Wednesday, July 13, 2005

Crush

Just sitting here are work right now. I actually had something to do today which was good. It kept me occupied for a couple hours. I was grateful; it was a welcome change. I have a crush on this guythat works here. Actually he works on the other side of the building but he has a southern accent which I usually don't like. When I think of southern accents I think of rednecks but not him. And he is at least 10 years older than me. He's probably married too; or gay. Ah well that is why it is called a crush. I probably wouldn't like him if I got to know him because I don't know, I'm trying to make myself feel better. I thought I had to go to a birthday party this weekend, which I was dreading cause I just want to stay home this weekend if I can. Luckily, the birthday party is next weekend. That works out well for me. I don't think I'll be able to stay home the whole weekend though. I promised to go with a few friends to see "Willy Wonka and the Chocolate Factory". I mean I think its gonna be a good movie however I think there are other movies that I would want to spend the money on to see first. I think I'm gonna stop by the library on the way home so that i have something to do. I am dead tired though so maybe when I get home I might eat some dinner and then get some sleep. I stayed up way too late for me last night. I get up at 5 am and I like at least 5 hours sleep. I didn't get it. I had this weird dream though. I was on vacation or something like that with my step-brother, his wife, and the rest of his family. I was rooming with people I apparently knew but I don't recognize them. Anway I was there with this guy and my friends; we walked out side and for some reason I went back into the hotel and stood in the shower. It wasn't running but it was like I was hiding from someone. When I peaked out from behind the shower curtain I saw someone killing one of my friends. Next thing I know I'm screaming, and my step-brother come running over asking whats wrong. I tell him and he doesn't believe me, so I show him and I'm crying hysterically. Sarah comes over and asks what is going on and I tell her and she starts screaming. Then I woke up. Just a weird dream. Well time to head home.

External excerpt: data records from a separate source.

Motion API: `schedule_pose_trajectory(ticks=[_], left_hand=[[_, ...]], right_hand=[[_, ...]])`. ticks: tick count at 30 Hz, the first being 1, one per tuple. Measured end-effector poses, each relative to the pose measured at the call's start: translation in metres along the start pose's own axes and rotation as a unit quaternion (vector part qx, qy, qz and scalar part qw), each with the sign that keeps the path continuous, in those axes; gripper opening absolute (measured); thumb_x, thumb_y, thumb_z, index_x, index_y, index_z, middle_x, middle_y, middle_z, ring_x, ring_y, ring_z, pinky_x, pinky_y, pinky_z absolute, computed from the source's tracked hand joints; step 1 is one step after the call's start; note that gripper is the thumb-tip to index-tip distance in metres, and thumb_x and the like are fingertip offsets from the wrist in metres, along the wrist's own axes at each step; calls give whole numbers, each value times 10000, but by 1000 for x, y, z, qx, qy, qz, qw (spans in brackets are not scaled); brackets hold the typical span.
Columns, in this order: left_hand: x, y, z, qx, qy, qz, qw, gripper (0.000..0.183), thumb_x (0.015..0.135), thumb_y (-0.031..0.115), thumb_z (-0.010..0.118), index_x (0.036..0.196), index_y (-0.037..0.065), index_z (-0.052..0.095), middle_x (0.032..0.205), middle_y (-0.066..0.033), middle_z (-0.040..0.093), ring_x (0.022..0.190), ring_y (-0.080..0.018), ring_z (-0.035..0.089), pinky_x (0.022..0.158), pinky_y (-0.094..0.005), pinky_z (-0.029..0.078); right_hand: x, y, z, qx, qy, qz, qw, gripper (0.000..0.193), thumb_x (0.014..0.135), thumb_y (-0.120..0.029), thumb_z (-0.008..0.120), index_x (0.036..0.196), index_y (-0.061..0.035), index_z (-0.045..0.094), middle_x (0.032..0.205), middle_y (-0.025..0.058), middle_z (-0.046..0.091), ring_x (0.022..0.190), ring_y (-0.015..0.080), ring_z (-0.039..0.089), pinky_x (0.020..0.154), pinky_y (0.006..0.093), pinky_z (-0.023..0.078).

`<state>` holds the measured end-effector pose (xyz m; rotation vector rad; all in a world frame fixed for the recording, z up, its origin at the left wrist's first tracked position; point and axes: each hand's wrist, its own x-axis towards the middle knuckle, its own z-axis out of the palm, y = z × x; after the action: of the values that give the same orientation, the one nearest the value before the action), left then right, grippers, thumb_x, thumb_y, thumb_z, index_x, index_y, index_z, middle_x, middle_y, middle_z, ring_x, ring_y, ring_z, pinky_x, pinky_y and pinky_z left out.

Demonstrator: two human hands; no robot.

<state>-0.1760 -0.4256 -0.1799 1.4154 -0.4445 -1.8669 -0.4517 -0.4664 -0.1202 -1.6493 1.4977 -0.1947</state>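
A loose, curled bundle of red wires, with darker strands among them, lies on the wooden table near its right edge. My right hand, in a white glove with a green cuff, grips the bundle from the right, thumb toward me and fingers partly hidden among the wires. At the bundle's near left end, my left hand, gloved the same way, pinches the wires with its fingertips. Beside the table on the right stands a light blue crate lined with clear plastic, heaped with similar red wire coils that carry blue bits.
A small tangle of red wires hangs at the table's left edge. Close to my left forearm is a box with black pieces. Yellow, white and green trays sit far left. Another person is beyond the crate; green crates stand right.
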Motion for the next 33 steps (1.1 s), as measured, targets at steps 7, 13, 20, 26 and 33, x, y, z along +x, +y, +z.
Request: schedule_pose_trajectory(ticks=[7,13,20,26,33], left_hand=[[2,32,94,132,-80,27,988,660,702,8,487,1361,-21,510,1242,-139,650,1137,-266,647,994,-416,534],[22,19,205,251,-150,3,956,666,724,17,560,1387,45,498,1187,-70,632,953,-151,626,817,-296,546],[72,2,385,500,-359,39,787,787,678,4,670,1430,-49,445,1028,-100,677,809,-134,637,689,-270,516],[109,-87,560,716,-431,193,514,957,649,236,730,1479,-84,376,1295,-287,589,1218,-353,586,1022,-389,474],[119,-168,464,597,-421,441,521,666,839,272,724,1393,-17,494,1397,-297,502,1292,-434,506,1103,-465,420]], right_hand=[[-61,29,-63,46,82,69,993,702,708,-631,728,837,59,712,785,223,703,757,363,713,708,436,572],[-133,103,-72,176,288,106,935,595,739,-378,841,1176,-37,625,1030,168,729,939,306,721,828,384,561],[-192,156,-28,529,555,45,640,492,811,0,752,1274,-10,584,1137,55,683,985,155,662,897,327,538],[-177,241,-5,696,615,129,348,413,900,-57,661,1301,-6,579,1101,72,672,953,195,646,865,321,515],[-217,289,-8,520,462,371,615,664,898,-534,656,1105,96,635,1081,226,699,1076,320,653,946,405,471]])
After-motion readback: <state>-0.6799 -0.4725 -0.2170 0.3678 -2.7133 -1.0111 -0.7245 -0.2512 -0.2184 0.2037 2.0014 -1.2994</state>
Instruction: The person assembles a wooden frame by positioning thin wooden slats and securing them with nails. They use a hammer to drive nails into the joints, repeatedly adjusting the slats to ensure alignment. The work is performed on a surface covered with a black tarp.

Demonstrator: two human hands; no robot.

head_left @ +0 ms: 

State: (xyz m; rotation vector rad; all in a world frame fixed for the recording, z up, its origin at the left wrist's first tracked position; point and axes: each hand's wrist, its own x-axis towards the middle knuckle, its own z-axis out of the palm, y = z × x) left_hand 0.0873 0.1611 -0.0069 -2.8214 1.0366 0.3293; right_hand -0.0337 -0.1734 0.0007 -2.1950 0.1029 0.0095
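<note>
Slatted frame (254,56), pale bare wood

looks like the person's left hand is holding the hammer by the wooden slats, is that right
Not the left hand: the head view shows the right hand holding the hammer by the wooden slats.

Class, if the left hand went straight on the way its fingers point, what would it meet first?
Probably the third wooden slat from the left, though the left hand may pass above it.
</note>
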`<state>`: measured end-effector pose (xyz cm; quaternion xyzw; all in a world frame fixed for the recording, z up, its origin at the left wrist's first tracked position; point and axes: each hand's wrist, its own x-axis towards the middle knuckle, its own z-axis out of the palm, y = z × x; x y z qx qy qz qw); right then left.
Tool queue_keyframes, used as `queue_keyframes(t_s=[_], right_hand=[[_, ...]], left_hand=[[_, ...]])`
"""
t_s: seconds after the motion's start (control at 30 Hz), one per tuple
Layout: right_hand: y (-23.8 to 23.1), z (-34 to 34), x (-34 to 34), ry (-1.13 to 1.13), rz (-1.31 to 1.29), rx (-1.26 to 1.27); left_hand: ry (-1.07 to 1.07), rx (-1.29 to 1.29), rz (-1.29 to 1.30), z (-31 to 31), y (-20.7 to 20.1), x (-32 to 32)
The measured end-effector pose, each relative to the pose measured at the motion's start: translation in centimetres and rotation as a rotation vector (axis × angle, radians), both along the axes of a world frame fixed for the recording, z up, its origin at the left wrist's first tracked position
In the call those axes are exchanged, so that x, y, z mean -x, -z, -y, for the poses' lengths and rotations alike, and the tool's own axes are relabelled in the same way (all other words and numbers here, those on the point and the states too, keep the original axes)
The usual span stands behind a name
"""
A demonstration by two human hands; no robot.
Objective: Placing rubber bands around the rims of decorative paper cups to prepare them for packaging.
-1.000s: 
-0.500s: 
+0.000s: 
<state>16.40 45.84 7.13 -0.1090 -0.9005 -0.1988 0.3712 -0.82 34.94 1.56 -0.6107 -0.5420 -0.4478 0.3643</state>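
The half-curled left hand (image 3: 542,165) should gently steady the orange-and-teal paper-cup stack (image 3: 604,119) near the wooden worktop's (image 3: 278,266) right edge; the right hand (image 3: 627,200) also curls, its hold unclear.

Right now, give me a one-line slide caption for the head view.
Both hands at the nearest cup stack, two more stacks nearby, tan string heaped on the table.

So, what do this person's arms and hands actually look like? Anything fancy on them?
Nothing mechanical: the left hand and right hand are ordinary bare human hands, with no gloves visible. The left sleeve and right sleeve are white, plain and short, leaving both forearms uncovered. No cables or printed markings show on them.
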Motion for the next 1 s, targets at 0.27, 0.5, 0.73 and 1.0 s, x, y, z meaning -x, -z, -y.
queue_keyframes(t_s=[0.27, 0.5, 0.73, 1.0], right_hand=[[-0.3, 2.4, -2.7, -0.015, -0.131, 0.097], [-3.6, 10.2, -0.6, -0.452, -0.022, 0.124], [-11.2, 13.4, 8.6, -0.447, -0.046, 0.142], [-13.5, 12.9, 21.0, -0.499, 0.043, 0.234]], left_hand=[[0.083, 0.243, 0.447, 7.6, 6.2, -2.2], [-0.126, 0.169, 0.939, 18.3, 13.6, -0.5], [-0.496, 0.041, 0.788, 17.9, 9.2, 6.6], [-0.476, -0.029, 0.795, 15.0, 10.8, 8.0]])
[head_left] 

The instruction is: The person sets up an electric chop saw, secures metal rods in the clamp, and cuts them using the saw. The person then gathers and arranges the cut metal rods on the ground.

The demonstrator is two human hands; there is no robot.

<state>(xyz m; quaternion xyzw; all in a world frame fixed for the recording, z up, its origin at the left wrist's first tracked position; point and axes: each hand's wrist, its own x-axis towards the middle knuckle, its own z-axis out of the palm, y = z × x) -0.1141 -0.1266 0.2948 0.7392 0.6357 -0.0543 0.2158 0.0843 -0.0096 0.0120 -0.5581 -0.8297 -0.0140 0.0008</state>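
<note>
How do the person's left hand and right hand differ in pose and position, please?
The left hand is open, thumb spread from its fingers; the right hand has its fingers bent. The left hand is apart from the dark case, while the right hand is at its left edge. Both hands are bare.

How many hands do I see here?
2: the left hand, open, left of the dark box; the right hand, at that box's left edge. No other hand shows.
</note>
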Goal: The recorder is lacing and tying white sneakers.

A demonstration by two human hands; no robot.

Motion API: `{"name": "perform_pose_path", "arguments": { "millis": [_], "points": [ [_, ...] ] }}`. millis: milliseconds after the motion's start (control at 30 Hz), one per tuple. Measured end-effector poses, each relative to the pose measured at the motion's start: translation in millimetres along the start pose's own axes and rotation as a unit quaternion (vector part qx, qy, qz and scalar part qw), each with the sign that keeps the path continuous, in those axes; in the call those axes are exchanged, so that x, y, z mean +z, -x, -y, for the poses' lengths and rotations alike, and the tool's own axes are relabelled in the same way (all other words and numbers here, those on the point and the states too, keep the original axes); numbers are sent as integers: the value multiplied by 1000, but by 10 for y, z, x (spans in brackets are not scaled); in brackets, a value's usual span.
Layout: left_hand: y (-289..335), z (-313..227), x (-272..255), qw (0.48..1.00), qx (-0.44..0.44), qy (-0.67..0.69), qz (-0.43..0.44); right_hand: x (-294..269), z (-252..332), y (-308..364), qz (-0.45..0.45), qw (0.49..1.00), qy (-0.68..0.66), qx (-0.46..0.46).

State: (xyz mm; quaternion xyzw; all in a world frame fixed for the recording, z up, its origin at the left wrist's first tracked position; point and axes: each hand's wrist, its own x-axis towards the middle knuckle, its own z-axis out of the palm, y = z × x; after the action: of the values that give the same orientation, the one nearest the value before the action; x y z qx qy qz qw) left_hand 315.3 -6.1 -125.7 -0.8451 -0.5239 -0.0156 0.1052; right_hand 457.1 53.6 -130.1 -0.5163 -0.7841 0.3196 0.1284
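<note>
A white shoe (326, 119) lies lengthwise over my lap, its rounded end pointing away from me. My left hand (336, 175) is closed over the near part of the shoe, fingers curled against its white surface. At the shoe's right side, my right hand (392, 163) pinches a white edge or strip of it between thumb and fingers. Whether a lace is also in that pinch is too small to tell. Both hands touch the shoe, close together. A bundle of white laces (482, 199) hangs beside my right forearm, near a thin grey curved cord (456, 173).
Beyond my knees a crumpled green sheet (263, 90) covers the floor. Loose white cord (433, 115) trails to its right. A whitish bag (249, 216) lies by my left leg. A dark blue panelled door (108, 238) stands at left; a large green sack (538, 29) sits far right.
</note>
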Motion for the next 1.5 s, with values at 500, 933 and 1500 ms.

Mitch Hedberg Quotes (R.I.P.)

Damn! This guy was funny. Why do the funny ones have to die young?

"I was at this casino minding my own business, and this guy came up to me and said, "You're gonna have to move, you're blocking a fire exit." As though if there was a fire, I wasn't gonna run. If you're flammable and have legs, you are never blocking a fire exit."

"I opened-up a yogurt, underneath the lid it said, "Please try again." because they were having a contest that I was unaware of. I thought maybe I opened the yogurt wrong. ...Or maybe Yoplait was trying to inspire me... "Come on Mitchell, don't give up!" An inspirational message from your friends at Yoplait, fruit on the bottom, hope on top."

"I bought a seven dollar pen because I always lose pens and I got sick of not caring”

"I had a stick of CareFree gum, but it didn't work. I felt pretty good while I was blowing that bubble, but as soon as the gum lost its flavor, I was back to pondering my mortality."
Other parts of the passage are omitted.